_TASK BRIEF_: Copy each line of the entries below that contains the string "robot".

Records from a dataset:
┄┄┄┄┄┄

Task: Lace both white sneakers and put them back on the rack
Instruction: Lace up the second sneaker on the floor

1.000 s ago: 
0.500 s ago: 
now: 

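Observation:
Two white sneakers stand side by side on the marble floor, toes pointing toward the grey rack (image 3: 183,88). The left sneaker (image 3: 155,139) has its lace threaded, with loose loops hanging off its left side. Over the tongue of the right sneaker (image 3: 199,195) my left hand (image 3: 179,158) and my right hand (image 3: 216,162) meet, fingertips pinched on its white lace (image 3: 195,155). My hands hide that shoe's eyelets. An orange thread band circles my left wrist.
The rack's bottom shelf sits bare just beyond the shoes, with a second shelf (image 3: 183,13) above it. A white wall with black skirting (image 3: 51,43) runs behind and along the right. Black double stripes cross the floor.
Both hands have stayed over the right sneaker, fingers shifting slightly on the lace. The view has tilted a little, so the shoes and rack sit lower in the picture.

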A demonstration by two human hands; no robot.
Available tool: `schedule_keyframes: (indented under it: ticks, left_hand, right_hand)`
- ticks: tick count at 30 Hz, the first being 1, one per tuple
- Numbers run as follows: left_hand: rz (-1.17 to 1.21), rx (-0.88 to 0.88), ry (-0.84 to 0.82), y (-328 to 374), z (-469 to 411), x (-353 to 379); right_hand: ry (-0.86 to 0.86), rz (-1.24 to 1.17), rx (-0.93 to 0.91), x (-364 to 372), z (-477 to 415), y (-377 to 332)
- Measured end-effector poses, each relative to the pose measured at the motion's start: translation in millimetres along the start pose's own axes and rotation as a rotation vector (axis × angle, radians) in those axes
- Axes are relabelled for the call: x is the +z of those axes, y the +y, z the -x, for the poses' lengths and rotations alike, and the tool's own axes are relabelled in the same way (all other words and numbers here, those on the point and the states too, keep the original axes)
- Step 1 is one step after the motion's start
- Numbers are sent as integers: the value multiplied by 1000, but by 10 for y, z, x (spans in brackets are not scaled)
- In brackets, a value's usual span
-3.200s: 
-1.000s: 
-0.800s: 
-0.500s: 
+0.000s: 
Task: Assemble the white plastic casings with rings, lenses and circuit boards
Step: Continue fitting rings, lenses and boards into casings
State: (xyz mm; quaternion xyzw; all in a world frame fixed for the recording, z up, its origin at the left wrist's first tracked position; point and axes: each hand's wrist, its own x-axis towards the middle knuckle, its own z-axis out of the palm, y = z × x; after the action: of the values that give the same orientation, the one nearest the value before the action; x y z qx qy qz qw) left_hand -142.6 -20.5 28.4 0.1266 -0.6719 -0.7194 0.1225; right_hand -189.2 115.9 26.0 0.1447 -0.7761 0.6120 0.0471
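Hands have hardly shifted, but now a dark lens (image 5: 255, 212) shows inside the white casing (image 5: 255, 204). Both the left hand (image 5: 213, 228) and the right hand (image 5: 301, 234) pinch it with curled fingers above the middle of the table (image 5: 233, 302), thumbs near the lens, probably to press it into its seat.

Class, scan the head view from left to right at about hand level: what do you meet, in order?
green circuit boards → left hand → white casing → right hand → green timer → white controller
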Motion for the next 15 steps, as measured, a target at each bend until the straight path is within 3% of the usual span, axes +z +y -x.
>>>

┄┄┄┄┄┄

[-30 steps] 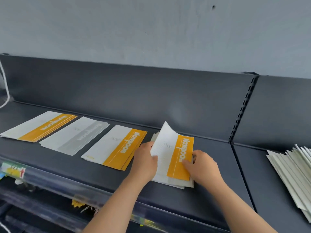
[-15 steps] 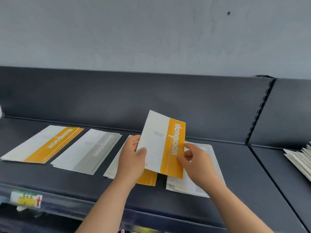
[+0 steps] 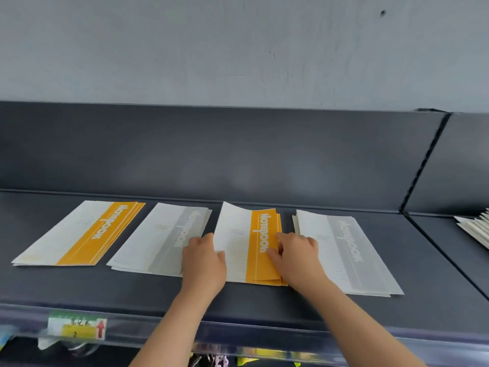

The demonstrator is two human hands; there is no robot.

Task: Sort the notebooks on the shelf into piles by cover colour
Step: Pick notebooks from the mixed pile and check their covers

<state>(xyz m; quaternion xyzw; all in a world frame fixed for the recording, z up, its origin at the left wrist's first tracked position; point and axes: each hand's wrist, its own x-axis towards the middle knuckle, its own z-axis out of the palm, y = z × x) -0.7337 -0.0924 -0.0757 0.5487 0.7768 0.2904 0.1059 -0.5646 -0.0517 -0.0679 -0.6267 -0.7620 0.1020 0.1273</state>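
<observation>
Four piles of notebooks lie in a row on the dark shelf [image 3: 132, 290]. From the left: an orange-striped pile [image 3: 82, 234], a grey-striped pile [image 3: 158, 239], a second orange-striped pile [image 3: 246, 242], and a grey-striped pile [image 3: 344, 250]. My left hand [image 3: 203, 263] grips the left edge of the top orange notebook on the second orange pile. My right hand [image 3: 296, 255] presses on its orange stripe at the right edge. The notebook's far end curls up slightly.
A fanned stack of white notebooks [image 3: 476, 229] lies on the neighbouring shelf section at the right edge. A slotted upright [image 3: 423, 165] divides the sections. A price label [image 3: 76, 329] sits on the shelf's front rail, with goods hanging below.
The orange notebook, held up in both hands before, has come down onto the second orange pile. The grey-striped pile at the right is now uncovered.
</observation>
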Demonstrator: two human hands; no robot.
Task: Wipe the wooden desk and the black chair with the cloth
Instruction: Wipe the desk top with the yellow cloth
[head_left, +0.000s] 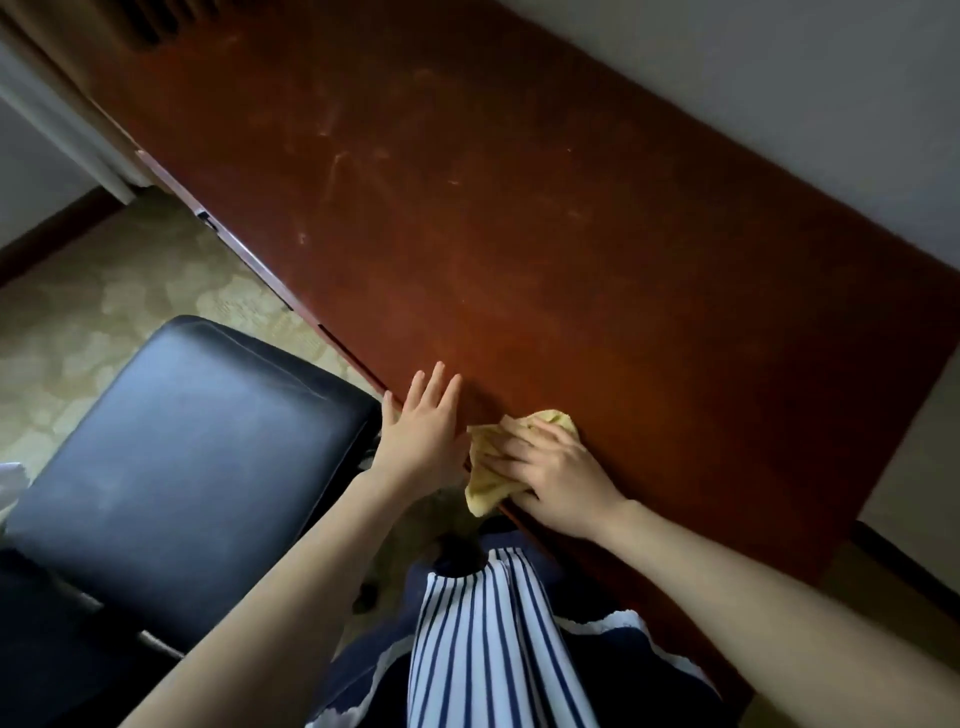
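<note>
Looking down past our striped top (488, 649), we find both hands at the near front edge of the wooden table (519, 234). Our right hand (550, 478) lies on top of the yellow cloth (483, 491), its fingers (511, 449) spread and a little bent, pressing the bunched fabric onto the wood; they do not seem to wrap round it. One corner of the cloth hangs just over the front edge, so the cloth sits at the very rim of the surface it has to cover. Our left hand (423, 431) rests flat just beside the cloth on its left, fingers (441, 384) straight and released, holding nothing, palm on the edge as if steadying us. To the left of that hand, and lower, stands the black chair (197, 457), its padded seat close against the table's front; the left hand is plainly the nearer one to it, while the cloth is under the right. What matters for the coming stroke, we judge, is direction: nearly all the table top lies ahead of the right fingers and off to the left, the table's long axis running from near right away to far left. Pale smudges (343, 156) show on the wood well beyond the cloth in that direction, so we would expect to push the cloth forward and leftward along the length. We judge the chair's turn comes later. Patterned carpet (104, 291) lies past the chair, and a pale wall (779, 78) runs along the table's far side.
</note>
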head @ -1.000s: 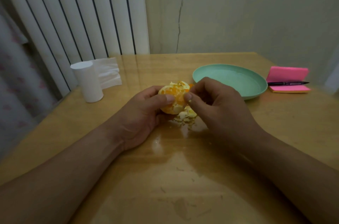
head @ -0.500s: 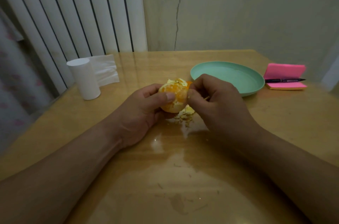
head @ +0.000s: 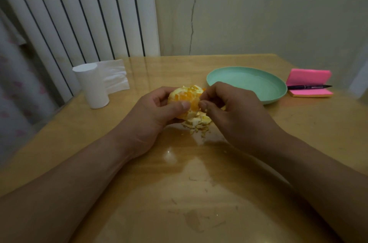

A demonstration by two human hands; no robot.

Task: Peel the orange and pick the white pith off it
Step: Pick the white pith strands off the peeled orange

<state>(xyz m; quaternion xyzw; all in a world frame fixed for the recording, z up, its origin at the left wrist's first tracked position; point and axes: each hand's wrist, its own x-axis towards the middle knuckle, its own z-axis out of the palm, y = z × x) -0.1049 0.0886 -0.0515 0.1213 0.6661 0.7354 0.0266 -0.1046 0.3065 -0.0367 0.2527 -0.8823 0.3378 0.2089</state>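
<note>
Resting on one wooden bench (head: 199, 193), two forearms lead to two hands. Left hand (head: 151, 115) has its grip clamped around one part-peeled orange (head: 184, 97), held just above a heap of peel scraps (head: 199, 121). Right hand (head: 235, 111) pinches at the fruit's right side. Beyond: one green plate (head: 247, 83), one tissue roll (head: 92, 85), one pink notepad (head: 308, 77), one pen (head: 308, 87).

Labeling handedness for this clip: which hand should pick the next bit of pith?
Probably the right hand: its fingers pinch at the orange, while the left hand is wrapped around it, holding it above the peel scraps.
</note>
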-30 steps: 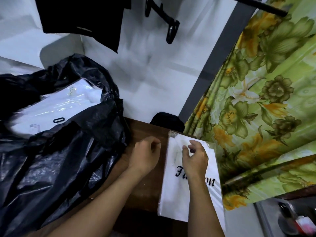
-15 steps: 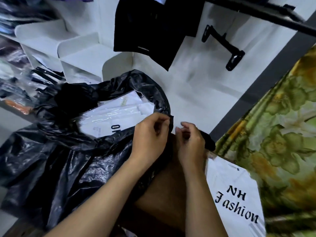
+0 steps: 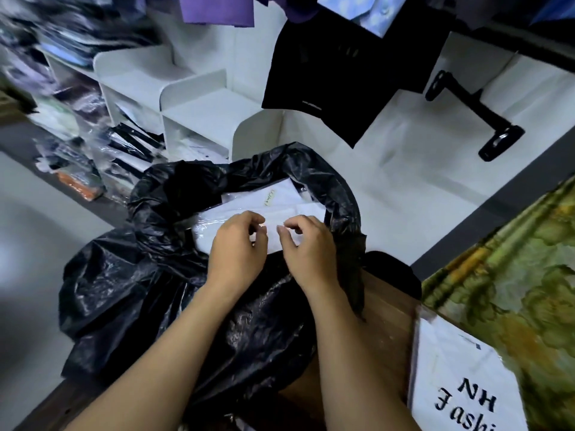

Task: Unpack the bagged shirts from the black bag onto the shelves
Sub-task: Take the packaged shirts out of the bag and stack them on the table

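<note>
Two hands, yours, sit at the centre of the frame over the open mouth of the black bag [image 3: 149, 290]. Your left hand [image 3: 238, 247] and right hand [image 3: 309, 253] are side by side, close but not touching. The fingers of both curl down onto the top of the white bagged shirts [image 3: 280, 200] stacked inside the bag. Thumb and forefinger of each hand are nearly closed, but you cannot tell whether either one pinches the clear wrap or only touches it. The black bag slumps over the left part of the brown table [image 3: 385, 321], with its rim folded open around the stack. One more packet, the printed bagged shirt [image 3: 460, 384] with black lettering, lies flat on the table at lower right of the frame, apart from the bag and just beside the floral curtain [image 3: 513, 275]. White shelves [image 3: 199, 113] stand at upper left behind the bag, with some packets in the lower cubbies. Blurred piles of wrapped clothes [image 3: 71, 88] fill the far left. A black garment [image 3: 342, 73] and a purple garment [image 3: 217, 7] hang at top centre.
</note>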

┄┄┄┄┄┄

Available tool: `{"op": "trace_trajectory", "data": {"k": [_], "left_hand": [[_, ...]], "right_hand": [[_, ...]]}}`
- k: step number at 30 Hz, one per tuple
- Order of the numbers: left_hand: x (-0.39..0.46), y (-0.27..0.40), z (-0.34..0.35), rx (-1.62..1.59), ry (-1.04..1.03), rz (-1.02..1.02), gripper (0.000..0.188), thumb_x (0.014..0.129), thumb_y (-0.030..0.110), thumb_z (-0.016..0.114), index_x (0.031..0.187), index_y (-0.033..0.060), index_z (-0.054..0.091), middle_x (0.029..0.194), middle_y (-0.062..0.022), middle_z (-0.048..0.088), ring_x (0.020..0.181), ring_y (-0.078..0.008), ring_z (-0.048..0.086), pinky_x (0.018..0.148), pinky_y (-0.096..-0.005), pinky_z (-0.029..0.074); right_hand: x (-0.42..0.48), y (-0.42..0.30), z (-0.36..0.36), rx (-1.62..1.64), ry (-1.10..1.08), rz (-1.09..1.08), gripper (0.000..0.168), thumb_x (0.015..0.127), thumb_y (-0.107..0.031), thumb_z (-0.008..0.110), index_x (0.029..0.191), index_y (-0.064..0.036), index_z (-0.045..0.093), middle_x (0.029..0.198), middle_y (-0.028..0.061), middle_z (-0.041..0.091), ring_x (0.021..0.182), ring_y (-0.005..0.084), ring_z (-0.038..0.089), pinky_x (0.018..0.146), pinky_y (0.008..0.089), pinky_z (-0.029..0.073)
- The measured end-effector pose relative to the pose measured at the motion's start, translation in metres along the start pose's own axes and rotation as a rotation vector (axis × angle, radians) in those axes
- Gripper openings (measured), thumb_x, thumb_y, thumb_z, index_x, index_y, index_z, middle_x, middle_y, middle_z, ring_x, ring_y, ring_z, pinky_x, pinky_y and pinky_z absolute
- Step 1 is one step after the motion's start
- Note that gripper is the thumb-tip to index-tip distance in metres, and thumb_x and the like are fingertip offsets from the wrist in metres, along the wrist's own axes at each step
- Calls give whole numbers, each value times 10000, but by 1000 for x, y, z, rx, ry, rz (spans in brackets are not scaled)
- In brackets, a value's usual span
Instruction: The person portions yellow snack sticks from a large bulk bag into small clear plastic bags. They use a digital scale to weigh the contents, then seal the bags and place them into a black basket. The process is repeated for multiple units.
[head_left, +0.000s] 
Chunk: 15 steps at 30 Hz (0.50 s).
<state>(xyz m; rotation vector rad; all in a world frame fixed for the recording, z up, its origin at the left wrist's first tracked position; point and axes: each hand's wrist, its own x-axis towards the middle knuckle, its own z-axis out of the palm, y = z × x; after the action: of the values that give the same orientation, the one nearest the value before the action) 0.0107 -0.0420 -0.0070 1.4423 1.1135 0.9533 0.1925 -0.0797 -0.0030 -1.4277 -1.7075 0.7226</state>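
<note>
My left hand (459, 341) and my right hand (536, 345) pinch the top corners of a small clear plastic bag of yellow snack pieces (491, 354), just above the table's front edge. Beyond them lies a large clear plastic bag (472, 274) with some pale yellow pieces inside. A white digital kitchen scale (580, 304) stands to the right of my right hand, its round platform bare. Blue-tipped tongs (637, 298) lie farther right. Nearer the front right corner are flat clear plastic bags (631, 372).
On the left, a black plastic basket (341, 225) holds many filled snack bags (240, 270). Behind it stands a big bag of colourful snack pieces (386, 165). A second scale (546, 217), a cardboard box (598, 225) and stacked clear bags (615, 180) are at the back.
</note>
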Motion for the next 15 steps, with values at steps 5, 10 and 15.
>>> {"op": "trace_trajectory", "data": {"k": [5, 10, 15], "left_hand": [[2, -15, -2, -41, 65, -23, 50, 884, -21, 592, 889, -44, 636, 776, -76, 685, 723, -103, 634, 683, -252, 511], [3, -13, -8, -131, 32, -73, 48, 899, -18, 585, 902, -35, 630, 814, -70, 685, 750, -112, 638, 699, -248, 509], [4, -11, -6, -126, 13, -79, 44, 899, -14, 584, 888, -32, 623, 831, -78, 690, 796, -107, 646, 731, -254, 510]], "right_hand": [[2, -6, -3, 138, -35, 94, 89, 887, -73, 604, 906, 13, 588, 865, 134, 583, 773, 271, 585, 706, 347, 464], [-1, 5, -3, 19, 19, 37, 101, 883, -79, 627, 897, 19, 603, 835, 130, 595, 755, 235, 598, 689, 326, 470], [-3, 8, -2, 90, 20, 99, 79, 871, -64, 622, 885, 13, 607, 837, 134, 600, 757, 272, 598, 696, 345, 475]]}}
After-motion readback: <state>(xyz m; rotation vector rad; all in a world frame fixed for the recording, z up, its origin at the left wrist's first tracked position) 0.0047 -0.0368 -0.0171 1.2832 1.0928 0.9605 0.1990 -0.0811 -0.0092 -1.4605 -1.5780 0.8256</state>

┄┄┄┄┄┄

_RESULT_:
A demonstration by two human hands; no robot.
The demonstrator is two human hands; there is no robot.
Demonstrator: two human hands; no robot.
A demonstration by two human hands; no robot.

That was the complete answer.